Mgr Albert Rouet
1- Comment poser la question du ministère des prêtres aujourd'hui ?
2- Le sacrement de l'ordre et
les différents ministères
3- Partir de
l'intérieur
4- Membre d'un
presbytérium
5- "Parvenir à la taille
adulte" (Eph 4, 13)
6- Prêtre et
apôtre
7- Presbytérat et
sacerdoce
8- "Dans des vases
d'argile"
9- "Collaborateurs de
l'évêque"
Lors de leurs rencontres, les Doyens avaient demandé des instruments brefs pour soutenir la réflexion entre prêtres. Aujourd’hui on se pose à nouveau des questions sur la vie et le ministère des prêtres diocésains. J’ose proposer neuf petites réflexions sur le ministère presbytéral. Tout n’est pas dit, loin de là ! Il s’agit simplement de relancer, dans le diocèse, une réflexion spirituelle et pratique sur la charge spécifique des prêtres dans l’Eglise.
8- "Dans des vases d'argile"
Alors qu’il était critiqué et combattu auprès des Corinthiens, Paul dont
l’autorité n’était pas toujours reconnue, admet sans détours que l’annonce du Christ, le service des communautés, la lumière du Christ en son cœur constituent “un trésor que nous portons dans des
vases d’argile” (2 Co 4, 7), donc par des moyens fragiles et de peu de valeur.
Bien sûr, on peut effectuer une lecture moralisatrice de cette expression. Nos fautes et nos péchés, conscients ou cachés à nos yeux, suffisent à montrer nos limites. Nous restons des hommes
faibles et, tout en partageant le même baptême avec d’autres chrétiens, il nous faut convenir que beaucoup d’entre eux sont plus saints que nous. La véritable échelle est celle de la sainteté. La
hiérarchie (comme aiment à dire les médias) n’en est que la servante sacramentelle.
Mais on peut également effectuer de la phrase de Saint Paul une lecture théologique, plus proche, en fait, de son texte. Le ministère met à nu les fragilités et les failles de celui qui l’exerce.
“Enveloppé de faiblesse” (Hé 5, 2), le ministre découvre que “si la mort fait son œuvre en nous” (2 Co 4, 12), à la suite de Paul il peut dire : “C’est quand je suis faible, que je suis fort” (2
Co 12, 10). Car ce qu’il est ne vient pas de lui et aucune assurance humaine ni aucun ornement terrestre ne cachent véritablement cette réalité.
Il y a plus : le Christ choisit des moyens faibles (1 Co 1, 27). La force du prêtre vient du Christ car “cette puissance extraordinaire appartient à Dieu et ne vient pas de nous” (1 Co 4, 7).
Idéaliser le prêtre reste un fugitif trompe-l’œil. Par conséquent, ce qu’est le prêtre, il l’est par grâce, par appel. Humblement, il vit dans la reconnaissance de ce que le Christ a fait pour
lui. Sa vie est action de grâce. Eucharistie.
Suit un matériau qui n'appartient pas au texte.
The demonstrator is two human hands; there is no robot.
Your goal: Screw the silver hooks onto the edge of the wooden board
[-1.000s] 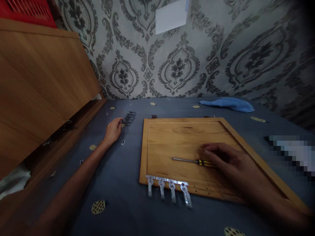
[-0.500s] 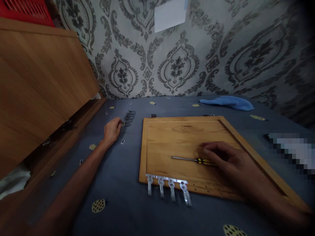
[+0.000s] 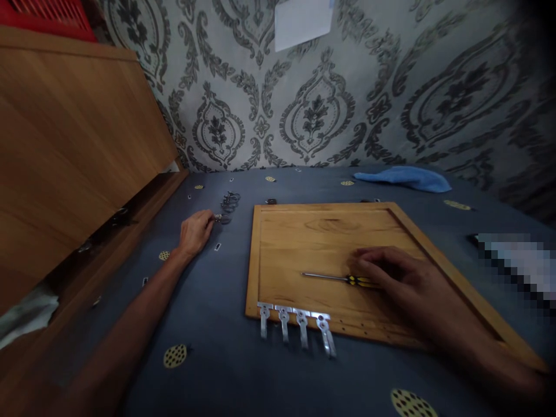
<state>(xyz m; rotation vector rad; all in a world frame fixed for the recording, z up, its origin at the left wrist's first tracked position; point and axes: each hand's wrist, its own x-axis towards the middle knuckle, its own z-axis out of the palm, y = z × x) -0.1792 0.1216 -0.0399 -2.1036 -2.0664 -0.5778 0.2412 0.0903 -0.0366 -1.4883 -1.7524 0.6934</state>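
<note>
We see smooth blue-grey cloth [image 3: 208,324] printed with yellow pineapples, and on it a rectangular, grained wooden panel [image 3: 293,246] with a raised border. Our right hand [image 3: 397,272] arches loosely, half curled, over the panel; our left hand [image 3: 196,233] rests on the cloth, fingers bunched. Under the right hand lies a slim steel screwdriver [image 3: 324,276] with a yellow-and-black handle; whether gripped, we cannot tell. Four shiny T-shaped metal plates [image 3: 284,325] overhang the panel's near edge. A dark metal loop [image 3: 223,219] meets the left fingertips, its hold unclear.
</note>
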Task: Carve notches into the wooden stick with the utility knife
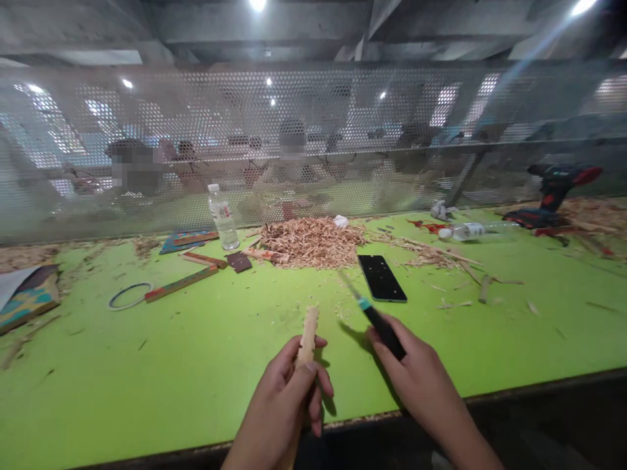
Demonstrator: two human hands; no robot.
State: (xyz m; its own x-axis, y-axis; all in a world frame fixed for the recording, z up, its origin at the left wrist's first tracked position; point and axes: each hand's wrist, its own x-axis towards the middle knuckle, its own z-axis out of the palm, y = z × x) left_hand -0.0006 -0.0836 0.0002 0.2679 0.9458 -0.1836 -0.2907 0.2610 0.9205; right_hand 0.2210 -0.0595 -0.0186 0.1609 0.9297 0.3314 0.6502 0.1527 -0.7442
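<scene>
Nearest the camera, the left hand [289, 385] is wrapped around a pale wooden stick [308, 334], thumb and fingers closed on its lower part. The stick's long axis runs away from the body, its free end pointing up and far, clear of the green table [196, 365]. Just to its right, the right hand [416, 372] is clenched around the black handle of a carving knife [372, 313]. The blade angles up and leftward towards the far side, its tip level with the stick's free end but apart from it. So the stick lies left of the blade, and blade and stick are close to parallel, with a gap of bare table between them.

Farther off, from the left: a ring [130, 296], coloured wood strips [181, 283], a water bottle [223, 216], a heap of wood shavings [311, 241], and a black phone [382, 278] lying flat just beyond the knife tip. At the far right a second bottle [467, 230] lies on its side near a cordless drill [556, 189].
</scene>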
Loin d’abaisser le ministère, cette vérité met en paix. Voilà ce que nous sommes, voilà ceux avec qui Dieu veut travailler. Cette faiblesse permet au prêtre de “compatir aux faiblesses des
hommes” (He 4, 15). A l’ordination, nous avons fait promesse : la promesse est la parole qui lance une vie dans l’espérance. Cette parole nous laisse être portés par le Christ, le réalisateur des
promesses de Dieu. En lui disant “oui”, nous plaçons notre existence dans son consentement à la volonté du Père, l’ami des hommes (2 Co 1, 20). Ainsi nous devenons fraternels, par l’intérieur de
la vie, avec tout homme en ses secrètes failles. La chasteté nous attache à ceux et celles qui tentent d’aimer ou qui meurent de ne pas être aimés. La pauvreté de vie nous lie à ceux dont la vie
est si pauvre qu’elle perd son prix à leurs yeux. L’obéissance ouvre nos oreilles au désir de Dieu qui appelle chacun (Jn 6, 44).
Reconnaître notre faiblesse établit en vérité dans une vie fraternelle. Et cette fraternité donne un signe du salut en œuvre. La réconciliation implique présence, simplicité, vérité entre
nous.
“On sème de la faiblesse, il ressuscite de la force” (1 Co 15, 43). Car Dieu qui emploie des vases d’argiles, les rend “adaptés à tout œuvre bonne” (2 Tm 2, 21). Il opère cette transfiguration
grâce à Celui qui a pris la place de Serviteur.